The Event is straight forward. It’s the most significant cloud show, you can visit and users need to practical knowledge with the best in class, of what AWS brings to us.
To get in depth knowledge on AWS You can enroll for free live demo AWS Online Training
AWS made many declarations and keeping in mind that the Moor Insights and Strategy expert group, will be going further on the most significant AWS Re:Invent.
In this Blog we are Going Discuss the top Five Re: Invent launches of AWS:
1) EC2 Image Builder.
2) Many new Hybrid Offerings
3) Amplify Framework.
4).Sage Maker Studio.
5).No ML experience required AI Services.
1) EC2 Image Builder EC2 Image Builder is like help that, makes it simpler and quicker to combine and keep safe container pictures. It makes simple the creation, fixing, testing, and sharing of Linux or Windows Server pictures.
Before, making custom container Images felt a more critical and time-wasting Process. Most dev groups needed to physically refresh VMs or Automate Scripts to keep up these Images.
Today, Amazon’s Image Builder administration improves this procedure by accepting you to make custom OS Images by means of an AWS GUI Software. You can make it simple to program a pipeline that simplifies, tests, and circulates your images, and to keep them secure and up-to-date.

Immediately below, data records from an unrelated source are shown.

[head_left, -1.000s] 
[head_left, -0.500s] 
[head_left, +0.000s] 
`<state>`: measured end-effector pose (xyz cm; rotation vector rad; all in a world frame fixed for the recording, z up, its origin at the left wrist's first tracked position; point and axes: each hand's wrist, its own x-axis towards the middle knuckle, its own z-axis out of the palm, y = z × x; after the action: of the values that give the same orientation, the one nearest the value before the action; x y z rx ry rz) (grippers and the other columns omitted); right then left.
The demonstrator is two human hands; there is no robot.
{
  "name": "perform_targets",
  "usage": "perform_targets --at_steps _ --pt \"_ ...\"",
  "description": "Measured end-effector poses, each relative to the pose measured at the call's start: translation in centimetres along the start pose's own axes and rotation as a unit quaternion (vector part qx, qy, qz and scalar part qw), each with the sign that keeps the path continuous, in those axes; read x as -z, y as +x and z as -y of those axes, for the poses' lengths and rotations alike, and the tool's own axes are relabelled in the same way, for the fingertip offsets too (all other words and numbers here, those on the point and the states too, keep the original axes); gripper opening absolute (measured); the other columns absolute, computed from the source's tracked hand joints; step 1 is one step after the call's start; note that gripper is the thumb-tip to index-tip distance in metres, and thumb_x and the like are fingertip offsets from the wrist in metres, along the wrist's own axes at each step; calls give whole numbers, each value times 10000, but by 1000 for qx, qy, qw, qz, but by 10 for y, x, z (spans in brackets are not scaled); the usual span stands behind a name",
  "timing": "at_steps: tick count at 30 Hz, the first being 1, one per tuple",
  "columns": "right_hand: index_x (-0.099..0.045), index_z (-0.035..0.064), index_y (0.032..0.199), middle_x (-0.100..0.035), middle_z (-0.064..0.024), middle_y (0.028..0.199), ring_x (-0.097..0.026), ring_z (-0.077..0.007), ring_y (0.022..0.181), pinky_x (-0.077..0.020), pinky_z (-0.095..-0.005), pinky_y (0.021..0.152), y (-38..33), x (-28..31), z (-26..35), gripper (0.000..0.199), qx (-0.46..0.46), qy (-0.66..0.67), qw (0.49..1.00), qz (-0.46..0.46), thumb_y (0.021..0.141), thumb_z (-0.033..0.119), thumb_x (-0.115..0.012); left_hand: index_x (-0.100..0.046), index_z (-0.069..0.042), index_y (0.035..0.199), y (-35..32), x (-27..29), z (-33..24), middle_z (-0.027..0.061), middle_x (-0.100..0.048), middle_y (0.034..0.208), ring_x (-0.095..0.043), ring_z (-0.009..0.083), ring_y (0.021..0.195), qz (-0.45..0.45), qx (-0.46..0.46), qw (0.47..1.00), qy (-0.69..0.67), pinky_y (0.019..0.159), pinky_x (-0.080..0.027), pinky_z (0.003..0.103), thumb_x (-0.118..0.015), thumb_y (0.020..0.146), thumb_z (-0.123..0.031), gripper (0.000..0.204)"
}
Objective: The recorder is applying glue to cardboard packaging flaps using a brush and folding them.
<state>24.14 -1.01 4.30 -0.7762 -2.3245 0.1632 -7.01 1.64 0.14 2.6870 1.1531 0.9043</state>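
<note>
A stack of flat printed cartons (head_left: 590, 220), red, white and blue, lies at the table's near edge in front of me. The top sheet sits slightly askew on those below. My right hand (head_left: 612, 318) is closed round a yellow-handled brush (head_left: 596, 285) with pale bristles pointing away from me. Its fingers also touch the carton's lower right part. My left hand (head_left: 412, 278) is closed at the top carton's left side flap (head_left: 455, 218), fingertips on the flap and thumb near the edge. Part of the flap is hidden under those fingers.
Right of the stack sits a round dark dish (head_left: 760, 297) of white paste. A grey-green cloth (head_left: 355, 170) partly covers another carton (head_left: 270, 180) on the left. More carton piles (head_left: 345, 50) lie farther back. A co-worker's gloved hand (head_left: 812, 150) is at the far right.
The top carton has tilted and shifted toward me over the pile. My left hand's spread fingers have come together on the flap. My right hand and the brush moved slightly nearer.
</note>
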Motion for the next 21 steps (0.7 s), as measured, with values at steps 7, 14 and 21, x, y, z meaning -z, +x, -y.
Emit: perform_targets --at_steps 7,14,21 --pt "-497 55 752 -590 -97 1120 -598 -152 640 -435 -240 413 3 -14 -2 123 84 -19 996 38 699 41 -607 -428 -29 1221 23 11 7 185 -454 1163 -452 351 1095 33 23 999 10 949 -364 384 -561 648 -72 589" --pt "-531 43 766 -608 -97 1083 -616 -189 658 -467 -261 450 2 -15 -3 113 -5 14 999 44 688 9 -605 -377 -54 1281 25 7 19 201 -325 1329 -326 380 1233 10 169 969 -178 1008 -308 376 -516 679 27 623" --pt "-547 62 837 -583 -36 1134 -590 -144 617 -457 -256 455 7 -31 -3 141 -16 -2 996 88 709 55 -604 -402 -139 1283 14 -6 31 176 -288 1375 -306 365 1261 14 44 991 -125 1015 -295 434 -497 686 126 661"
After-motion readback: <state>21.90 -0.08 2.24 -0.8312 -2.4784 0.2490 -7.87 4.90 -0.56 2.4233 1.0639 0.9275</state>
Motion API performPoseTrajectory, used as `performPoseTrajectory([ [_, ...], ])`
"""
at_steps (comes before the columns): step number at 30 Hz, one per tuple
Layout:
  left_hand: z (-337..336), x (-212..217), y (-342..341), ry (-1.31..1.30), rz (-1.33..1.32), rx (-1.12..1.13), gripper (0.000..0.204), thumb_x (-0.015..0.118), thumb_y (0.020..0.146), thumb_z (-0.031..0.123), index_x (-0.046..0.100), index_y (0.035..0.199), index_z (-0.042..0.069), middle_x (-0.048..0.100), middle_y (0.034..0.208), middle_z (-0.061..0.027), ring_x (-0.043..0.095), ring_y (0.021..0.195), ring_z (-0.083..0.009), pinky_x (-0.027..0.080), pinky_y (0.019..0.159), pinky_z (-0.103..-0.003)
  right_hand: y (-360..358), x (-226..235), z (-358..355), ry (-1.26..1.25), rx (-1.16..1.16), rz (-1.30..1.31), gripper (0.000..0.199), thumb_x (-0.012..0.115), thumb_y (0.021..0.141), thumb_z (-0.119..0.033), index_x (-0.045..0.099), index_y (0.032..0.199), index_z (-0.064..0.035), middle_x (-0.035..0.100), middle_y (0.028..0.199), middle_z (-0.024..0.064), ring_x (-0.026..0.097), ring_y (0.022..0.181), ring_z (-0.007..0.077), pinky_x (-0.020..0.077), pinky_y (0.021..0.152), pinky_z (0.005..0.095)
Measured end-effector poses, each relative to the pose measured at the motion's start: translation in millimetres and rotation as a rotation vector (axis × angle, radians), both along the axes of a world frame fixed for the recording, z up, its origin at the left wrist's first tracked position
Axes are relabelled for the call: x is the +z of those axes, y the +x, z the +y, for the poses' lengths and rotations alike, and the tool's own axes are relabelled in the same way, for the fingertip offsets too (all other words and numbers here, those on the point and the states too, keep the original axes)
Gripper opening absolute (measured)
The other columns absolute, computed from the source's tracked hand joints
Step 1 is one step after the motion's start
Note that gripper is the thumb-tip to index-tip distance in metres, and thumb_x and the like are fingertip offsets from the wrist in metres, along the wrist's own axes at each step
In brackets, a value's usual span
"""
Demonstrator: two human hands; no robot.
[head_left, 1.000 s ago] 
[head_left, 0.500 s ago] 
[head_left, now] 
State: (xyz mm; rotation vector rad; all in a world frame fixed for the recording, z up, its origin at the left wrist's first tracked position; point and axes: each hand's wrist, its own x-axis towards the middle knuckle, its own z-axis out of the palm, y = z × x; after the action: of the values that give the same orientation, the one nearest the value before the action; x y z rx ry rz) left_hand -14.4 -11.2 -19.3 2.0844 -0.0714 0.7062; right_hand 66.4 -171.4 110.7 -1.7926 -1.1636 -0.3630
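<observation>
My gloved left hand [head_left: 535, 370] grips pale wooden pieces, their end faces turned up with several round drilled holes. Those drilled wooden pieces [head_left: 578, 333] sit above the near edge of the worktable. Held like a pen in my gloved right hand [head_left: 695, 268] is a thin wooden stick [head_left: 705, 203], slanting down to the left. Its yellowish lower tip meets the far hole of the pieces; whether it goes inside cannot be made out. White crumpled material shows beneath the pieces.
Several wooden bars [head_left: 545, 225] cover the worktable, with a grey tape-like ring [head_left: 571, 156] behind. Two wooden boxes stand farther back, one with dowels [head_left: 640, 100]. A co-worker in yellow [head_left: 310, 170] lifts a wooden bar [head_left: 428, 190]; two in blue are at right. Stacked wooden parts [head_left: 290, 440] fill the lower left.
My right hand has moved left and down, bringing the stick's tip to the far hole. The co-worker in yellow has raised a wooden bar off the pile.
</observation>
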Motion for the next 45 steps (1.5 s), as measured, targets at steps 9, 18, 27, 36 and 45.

2) Many new Hybrid Offerings AWS introduced this idea and multiplied down on it. In case you’re a client who needs a low waiting experience local with Outposts, minimum waiting in public cloud with Local Zones, or in the center carrier Network with Wavelength, AWS has you secured.
When we add this to what is AWS is initiate with AWS snowball, and where it was going. It is very tough, for me to say that AWS does not, own the big diverse hybrid play.
3.Amplify Framework The Amplify Framework (open source project for building cloud-empowered Mobile and web applications) is made for iOS and Android developers. At present Amplify iOS and Amplify Android libraries for designing adaptable and secure cloud-controlled serverless applications.
Developers would now able to include Analytics, AI/ML, API (Graph QL and REST), Data Store, and Storage to their smartphone applications with these new iOS and Android Amplify libraries.
This release guided for the Predictions category to Amplify iOS that accept software to simply include and arrange AI/ML uses cases with not many lines of code.
This enables developers to get other use instances of translating Text, speech to text generation, recognizing images, text to speech, results from content, and etc.
4.Sage Maker Studio Machine Learning is hard without a Bond of Data Scientists and DL/ML Developers. The problem is that these skills are more expensive, difficult to pull and hold, also the need to have a single remarkable system like GPUs, FPGAs, and ASICs.
AWS did a great deal with its base ML administrations to help in solving the framework. And Sage Maker to communicate with the design, preparing, and sending ML at scale.
5.No ML experience required AI Services Amazon Kendra reinvents endeavor companies by using NLP ( Natural Language Processing ) and other AI systems to join many Data warehouses inside a project and it continuously gives great Results to basic Queries. Amazon Code Guru enables programming designers to program code audits and differentiates an application’s most costly lines of code.
AWS Fraud Detector guides companies with differentiating on the web identity and fraud payments in real-time values. In view of a similar technology designed for Amazon
AWS Transcribe Medical offers healthcare insurance suppliers, which is a highly accurate, real-time speech to text transcriptions. So they can concentrate on patient Medical care.
Generally, Amazon Augmented Artificial Intelligence (A2I) helps machine learning designers approve AI Programs through human Approval.
These are the best AWS Re:Invent Launches in 2019. There are many Re: Invent launches from AWS, but the above mentioned Re:Invents are best according to Experts.